» **Aim of the exercise**: With the pictures left out, write every entry down exactly.

══════════

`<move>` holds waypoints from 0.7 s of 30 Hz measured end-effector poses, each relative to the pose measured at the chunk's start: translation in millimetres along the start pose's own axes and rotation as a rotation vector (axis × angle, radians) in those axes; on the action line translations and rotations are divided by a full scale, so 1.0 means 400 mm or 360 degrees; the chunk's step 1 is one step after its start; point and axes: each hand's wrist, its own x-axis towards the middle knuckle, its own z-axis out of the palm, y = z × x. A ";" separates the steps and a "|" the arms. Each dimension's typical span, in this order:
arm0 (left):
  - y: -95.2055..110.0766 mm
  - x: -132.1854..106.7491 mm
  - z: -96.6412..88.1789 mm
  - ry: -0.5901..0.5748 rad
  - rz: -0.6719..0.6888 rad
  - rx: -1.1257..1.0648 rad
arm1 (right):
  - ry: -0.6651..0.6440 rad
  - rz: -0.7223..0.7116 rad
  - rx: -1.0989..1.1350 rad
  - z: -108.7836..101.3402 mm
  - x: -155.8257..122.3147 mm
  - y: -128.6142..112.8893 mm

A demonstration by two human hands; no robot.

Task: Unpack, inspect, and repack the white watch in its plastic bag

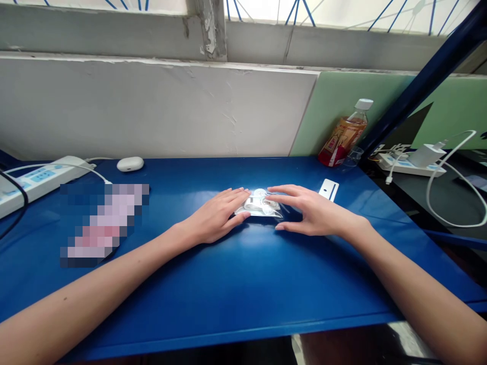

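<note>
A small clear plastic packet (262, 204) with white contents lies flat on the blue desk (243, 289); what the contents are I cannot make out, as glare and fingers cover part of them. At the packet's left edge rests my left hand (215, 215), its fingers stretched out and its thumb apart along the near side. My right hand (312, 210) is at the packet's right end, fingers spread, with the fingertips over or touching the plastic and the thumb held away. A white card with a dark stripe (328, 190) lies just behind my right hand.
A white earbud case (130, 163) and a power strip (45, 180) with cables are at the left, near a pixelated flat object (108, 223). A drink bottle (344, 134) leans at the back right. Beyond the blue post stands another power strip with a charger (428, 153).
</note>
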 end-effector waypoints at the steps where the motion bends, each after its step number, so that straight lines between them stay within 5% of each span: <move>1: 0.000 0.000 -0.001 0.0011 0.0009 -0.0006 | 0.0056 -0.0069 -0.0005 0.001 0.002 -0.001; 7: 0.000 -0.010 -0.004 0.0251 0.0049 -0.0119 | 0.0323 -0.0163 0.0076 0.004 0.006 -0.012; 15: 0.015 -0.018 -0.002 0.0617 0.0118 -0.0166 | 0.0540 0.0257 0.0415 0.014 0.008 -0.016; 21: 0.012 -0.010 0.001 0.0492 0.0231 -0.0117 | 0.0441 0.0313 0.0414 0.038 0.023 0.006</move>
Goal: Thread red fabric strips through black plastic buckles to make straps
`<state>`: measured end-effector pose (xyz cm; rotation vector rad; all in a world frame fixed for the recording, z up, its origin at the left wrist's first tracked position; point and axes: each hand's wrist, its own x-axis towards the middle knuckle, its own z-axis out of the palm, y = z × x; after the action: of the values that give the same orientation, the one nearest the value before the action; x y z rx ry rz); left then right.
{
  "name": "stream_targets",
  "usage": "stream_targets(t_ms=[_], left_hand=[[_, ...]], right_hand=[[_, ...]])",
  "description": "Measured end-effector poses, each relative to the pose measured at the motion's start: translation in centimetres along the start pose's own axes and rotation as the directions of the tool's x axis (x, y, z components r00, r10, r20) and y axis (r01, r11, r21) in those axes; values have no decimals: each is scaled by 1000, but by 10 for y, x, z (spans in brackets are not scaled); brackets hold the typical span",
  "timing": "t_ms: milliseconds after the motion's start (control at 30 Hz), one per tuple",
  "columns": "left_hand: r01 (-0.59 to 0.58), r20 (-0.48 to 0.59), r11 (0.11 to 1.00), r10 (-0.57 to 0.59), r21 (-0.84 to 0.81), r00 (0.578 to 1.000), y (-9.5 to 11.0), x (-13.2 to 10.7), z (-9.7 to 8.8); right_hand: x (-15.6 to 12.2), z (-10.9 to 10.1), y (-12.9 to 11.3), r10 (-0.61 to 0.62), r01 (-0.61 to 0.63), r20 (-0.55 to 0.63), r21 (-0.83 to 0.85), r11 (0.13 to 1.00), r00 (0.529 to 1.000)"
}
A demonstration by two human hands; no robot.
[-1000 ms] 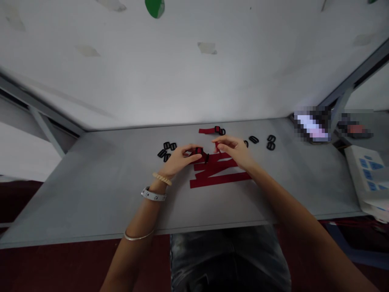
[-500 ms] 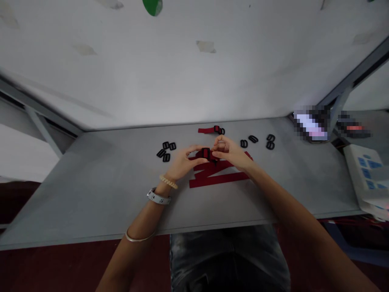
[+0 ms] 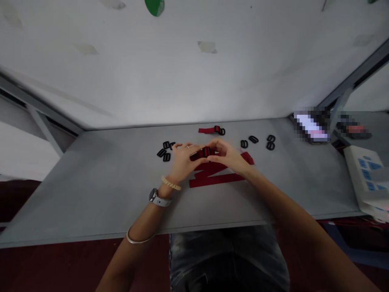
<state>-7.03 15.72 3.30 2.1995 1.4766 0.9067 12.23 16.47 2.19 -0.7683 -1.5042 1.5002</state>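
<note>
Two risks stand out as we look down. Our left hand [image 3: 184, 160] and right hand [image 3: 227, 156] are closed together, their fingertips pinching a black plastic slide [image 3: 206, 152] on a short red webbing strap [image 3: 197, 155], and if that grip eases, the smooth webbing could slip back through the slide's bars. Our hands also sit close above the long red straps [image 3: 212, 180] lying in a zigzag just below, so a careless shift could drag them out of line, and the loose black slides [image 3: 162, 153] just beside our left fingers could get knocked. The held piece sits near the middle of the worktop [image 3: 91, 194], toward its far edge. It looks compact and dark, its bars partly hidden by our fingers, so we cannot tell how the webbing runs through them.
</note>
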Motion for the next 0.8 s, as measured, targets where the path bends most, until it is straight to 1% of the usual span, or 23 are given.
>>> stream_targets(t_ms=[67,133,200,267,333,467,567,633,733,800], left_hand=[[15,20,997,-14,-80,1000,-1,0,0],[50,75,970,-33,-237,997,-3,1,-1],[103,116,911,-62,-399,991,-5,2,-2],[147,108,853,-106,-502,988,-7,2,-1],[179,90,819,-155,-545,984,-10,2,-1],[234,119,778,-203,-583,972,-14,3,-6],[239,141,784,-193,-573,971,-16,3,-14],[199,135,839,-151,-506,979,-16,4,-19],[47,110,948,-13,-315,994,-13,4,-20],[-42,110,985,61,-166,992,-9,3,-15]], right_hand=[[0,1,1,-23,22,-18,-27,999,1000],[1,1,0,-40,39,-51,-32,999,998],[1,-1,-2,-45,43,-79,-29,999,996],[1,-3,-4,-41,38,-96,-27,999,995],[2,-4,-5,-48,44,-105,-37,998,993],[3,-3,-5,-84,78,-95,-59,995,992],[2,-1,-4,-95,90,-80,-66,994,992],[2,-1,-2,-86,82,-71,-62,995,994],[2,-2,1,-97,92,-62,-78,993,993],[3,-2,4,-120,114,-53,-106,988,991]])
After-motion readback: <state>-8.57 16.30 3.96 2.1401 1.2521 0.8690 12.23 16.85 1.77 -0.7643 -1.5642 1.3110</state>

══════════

» **Output of the task**:
`<move>` holds waypoints from 0.7 s of 30 Hz measured end-effector poses, each relative to the pose measured at the chunk's start: translation in millimetres along the start pose's own axes and rotation as a rotation vector (axis × angle, radians) in those axes; on the action line translations and rotations are divided by a full scale, so 1.0 means 400 mm or 360 degrees; the chunk's step 1 is one step after its start; point and axes: each hand's wrist, its own x-axis towards the middle knuckle, its own z-axis out of the palm, y = z × x. A ";" separates the steps and a "|" the arms. Each dimension's typical span, in this order:
arm0 (left):
  - y: -95.2055..110.0766 mm
  - x: -132.1854..106.7491 mm
  - z: -96.6412..88.1789 mm
  - ry: -0.5901..0.5748 rad
  - rz: -0.6719..0.6888 rad
  - rx: -1.1257..1.0648 rad
arm1 (right):
  - ry: -0.6651..0.6440 rad
  - rz: -0.7223..0.7116 rad
  - rx: -1.0989..1.1350 rad
  - z: -108.7836..101.3402 mm
  - x: -155.8257..122.3147 mm
  - y: -128.6142..112.8893 mm

A demonstration by two human hands; no robot.

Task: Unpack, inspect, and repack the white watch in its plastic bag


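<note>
A small clear plastic packet (262, 204) with white contents lies flat on the blue desk (243, 289); what the contents are I cannot make out, as glare and fingers cover part of them. At the packet's left edge rests my left hand (215, 215), its fingers stretched out and its thumb apart along the near side. My right hand (312, 210) is at the packet's right end, fingers spread, with the fingertips over or touching the plastic and the thumb held away. A white card with a dark stripe (328, 190) lies just behind my right hand.
A white earbud case (130, 163) and a power strip (45, 180) with cables are at the left, near a pixelated flat object (108, 223). A drink bottle (344, 134) leans at the back right. Beyond the blue post stands another power strip with a charger (428, 153).
</note>
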 end-effector waypoints at the steps where the motion bends, each after its step number, so that straight lines between them stay within 5% of each span: <move>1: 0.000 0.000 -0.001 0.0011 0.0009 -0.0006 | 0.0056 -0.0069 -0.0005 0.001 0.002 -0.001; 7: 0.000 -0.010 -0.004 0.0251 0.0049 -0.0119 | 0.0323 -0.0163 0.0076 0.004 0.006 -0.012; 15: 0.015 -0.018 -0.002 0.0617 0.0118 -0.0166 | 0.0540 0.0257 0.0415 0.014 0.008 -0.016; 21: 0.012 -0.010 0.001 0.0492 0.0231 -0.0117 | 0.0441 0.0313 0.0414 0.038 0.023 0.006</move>
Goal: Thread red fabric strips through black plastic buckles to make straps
`<state>`: measured end-effector pose (xyz cm; rotation vector rad; all in a world frame fixed for the recording, z up, its origin at the left wrist's first tracked position; point and axes: each hand's wrist, its own x-axis towards the middle knuckle, its own z-axis out of the palm, y = z × x; after the action: of the values that give the same orientation, the one nearest the value before the action; x y z rx ry rz); left then right.
{
  "name": "stream_targets",
  "usage": "stream_targets(t_ms=[_], left_hand=[[_, ...]], right_hand=[[_, ...]])",
  "description": "Measured end-effector poses, each relative to the pose measured at the motion's start: translation in centimetres along the start pose's own axes and rotation as the directions of the tool's x axis (x, y, z components r00, r10, r20) and y axis (r01, r11, r21) in those axes; values have no decimals: each is scaled by 1000, but by 10 for y, x, z (spans in brackets are not scaled); brackets hold the typical span",
  "timing": "t_ms: milliseconds after the motion's start (control at 30 Hz), one per tuple",
  "columns": "left_hand: r01 (-0.59 to 0.58), r20 (-0.48 to 0.59), r11 (0.11 to 1.00), r10 (-0.57 to 0.59), r21 (-0.84 to 0.81), r00 (0.578 to 1.000), y (-9.5 to 11.0), x (-13.2 to 10.7), z (-9.7 to 8.8); right_hand: x (-15.6 to 12.2), z (-10.9 to 10.1), y (-12.9 to 11.3), r10 (-0.61 to 0.62), r01 (-0.61 to 0.63), r20 (-0.55 to 0.63), r21 (-0.83 to 0.85), r11 (0.13 to 1.00), r00 (0.529 to 1.000)"
}
A demonstration by two human hands; no robot.
[-1000 ms] 
[-500 ms] 
[+0 ms] 
<state>-7.03 15.72 3.30 2.1995 1.4766 0.9067 12.23 16.47 2.19 -0.7683 -1.5042 1.5002</state>
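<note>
Two risks stand out as we look down. Our left hand [image 3: 184, 160] and right hand [image 3: 227, 156] are closed together, their fingertips pinching a black plastic slide [image 3: 206, 152] on a short red webbing strap [image 3: 197, 155], and if that grip eases, the smooth webbing could slip back through the slide's bars. Our hands also sit close above the long red straps [image 3: 212, 180] lying in a zigzag just below, so a careless shift could drag them out of line, and the loose black slides [image 3: 162, 153] just beside our left fingers could get knocked. The held piece sits near the middle of the worktop [image 3: 91, 194], toward its far edge. It looks compact and dark, its bars partly hidden by our fingers, so we cannot tell how the webbing runs through them.
</note>
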Motion for the next 0.8 s, as measured, targets where the path bends most, until it is straight to 1% of the usual span, or 23 are given.
>>> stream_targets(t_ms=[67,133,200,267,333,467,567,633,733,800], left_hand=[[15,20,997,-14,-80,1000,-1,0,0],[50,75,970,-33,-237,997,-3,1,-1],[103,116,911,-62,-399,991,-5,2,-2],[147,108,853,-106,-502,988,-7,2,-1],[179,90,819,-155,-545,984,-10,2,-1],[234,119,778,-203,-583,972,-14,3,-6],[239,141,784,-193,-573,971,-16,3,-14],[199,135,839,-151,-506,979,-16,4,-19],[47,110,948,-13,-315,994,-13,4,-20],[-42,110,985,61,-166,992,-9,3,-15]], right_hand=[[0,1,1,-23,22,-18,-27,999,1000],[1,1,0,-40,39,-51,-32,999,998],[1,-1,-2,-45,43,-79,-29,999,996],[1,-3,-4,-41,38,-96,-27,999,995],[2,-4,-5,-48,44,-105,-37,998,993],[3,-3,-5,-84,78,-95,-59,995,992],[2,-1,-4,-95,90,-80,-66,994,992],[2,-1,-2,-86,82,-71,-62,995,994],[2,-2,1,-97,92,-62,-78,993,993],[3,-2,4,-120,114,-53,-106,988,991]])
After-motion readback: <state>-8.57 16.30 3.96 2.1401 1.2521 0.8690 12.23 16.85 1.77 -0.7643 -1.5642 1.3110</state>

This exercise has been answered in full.